# Hanging fly rods on walls



## AgAngler2370 (May 5, 2017)

https://niceflyrodrack.com/fly-rod-racks.html#tabcurvedd

These are kind of expensive but might give you some ideas for a DIY solution.


----------



## eightwt (May 11, 2017)

AgAngler2370 said:


> These are kind of expensive but might give you some ideas for a DIY solution.


Agree. I was thinking just pegs in a nicely selected 1×4. Make it hardwood for a nicer look.


----------



## jay.bush1434 (Dec 27, 2014)

I just grabbed one of those cheap plastic and foam rod rack that holds six rods and mounted it to the wall in my fishing/reloading room. Unfortunately I have more than six fly rods now so I've got to figure out what to do now...


----------



## jmrodandgun (Sep 20, 2013)

Dig around in that mason jar full of nails you have stashed in the garage until you find a handful of 6d or 8d finish nails. Tap them into the wall at an angle with an inch or so exposed and push a wine cork onto them. Clip off the head of a regular nail if you can't find any brads.


----------



## TX_Brad (Jun 8, 2018)

https://www.thesundeckonline.com/FlyRackStyles.html

I bought some of these clips and am in the process of a DIY project, something similar to the image they show.


----------



## T Bone (Jul 24, 2014)




----------



## fjmaverick (Sep 18, 2015)

There are some guys on etsy making rod racks for reasonable money depending on the wood chosen. My dad bought a nice vertical one made out of mahogany from someone on there.

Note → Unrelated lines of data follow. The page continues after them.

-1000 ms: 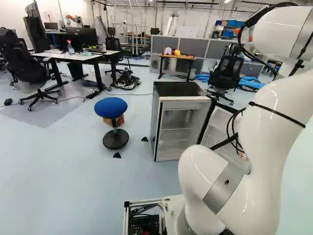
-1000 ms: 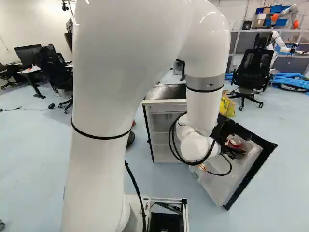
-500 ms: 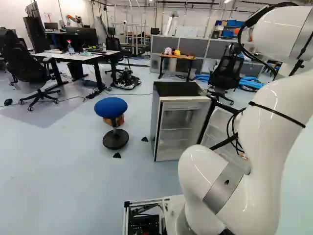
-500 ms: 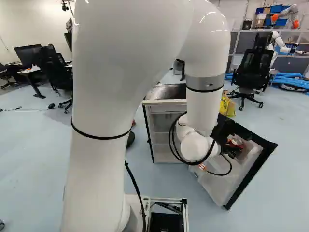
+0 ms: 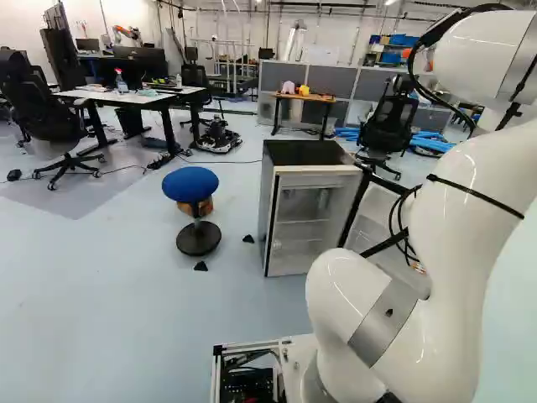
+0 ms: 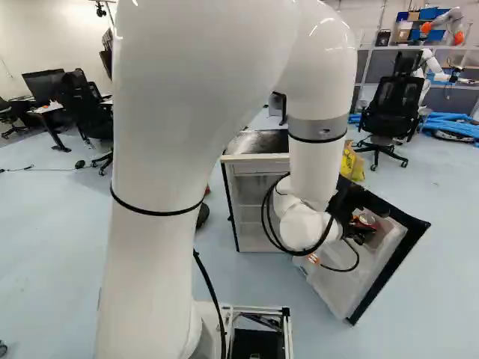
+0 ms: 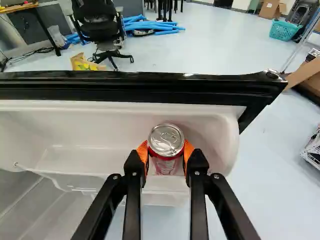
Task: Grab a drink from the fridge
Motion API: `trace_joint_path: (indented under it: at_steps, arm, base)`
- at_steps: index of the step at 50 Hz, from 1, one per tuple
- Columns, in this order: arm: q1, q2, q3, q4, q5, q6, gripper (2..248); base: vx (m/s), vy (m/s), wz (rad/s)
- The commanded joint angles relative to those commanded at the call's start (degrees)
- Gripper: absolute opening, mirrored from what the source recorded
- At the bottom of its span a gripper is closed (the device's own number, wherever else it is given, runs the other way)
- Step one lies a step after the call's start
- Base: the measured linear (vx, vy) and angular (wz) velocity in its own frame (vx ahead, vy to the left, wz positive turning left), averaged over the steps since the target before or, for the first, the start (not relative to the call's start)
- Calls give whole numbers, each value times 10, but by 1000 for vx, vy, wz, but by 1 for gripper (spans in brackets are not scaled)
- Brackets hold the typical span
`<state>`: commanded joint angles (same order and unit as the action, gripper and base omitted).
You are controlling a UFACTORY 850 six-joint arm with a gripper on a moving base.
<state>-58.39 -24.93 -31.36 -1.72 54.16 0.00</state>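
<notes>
Beside the open fridge door (image 6: 352, 288) in the right base view is my gripper (image 6: 362, 230), partly hidden by the wrist. The wrist view shows the gripper (image 7: 166, 151) shut on a red and silver drink can (image 7: 166, 139), its orange pads (image 7: 143, 151) pressing from both sides. The can stands upright in the white door shelf (image 7: 100, 130), near the shelf's rounded end. The small fridge (image 5: 306, 153) stands ahead of the base, its inner shelves showing in the left base view.
The door's black edge (image 7: 150, 86) runs just beyond the can. A blue stool (image 5: 191, 185) stands beside the fridge. An office chair (image 6: 393, 108) and a yellow bag (image 6: 352, 161) are behind the door. Another robot (image 6: 428, 69) stands at the back.
In the right base view the gripper's fingers have drawn together around the can. The arm and the base have not visibly moved.
</notes>
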Motion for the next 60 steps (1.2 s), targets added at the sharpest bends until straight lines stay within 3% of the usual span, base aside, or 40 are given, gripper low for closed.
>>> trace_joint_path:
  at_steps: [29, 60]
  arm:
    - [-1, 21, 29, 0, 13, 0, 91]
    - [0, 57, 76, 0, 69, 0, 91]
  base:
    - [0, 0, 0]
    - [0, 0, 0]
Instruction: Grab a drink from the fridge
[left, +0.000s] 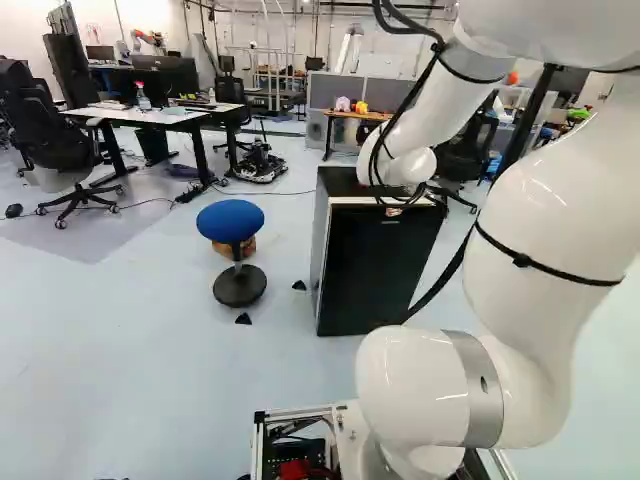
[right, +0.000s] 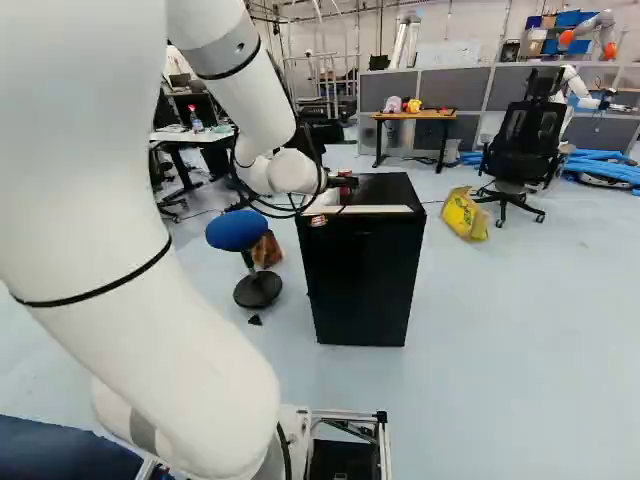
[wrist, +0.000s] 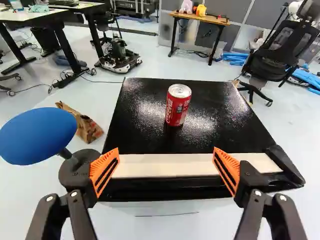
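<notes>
Over the near edge of the fridge top, my gripper (right: 343, 182) shows small beside the arm's end in the right base view. The wrist view has the gripper (wrist: 166, 172) with its orange-padded fingers wide apart and nothing between them. A red drink can (wrist: 178, 105) stands upright on the black top of the fridge (wrist: 145, 132), ahead of the fingers and apart from them. The fridge (left: 378, 270) is a low black cabinet with a pale strip along its top front edge; its front door (right: 362, 285) looks closed.
A blue stool (left: 230, 222) stands left of the fridge, a brown paper bag (wrist: 89, 129) close by. Farther back are desks (left: 150, 115), a small wooden table (right: 415, 116), an office chair (right: 525, 145), a yellow bag (right: 465, 214) and another robot (right: 590, 40).
</notes>
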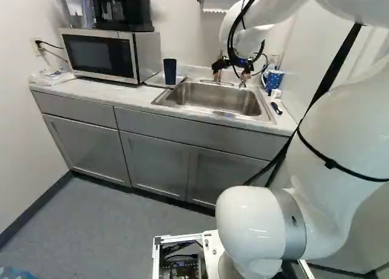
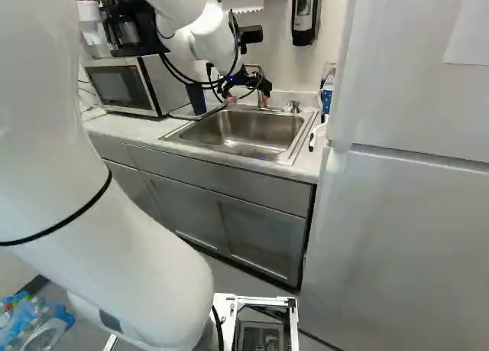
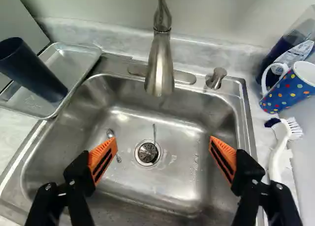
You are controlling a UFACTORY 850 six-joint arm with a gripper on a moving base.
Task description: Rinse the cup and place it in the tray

https://www.etsy.com/market/fishing_rod_rack


----------



## Copahee Hound (Dec 21, 2017)

https://www.microskiff.com/threads/quick-weekend-project-rod-rack.54930/#post-458184

I was going to make the one like @texasag07 for my office, but the boss (wife) said no


----------



## Dpreston (Oct 16, 2015)

I have Ed's vertical and horizontal racks and they are awesome. HIGHLY recommended.

https://www.thesundeckonline.com/HorizontalStyles.html


----------



## Devin (Jan 15, 2019)




----------



## permitchaser (Aug 26, 2013)

These are all great ideas. I think a 1x3 and some big dowels with shotgun shells over them might work
MS is a great place to get ideas


----------



## Stormy Monday (Mar 27, 2019)

I used the nail method too. Somehow my wife was unimpressed with my finish carpentry skills though...


----------



## permitchaser (Aug 26, 2013)

Stormy Monday said:


> I used the nail method too. Somehow my wife was unimpressed with my finish carpentry skills though...


yea I 'm going to have to pretend like I know wood working to get it by her


----------



## Str8-Six (Jul 6, 2015)

temporary location till we find a new place.


----------



## Scrather (Mar 12, 2018)

There is a guy on Etsy selling antler tips with a threaded stud for use in making rod racks, seems like they would make a cool rack.


----------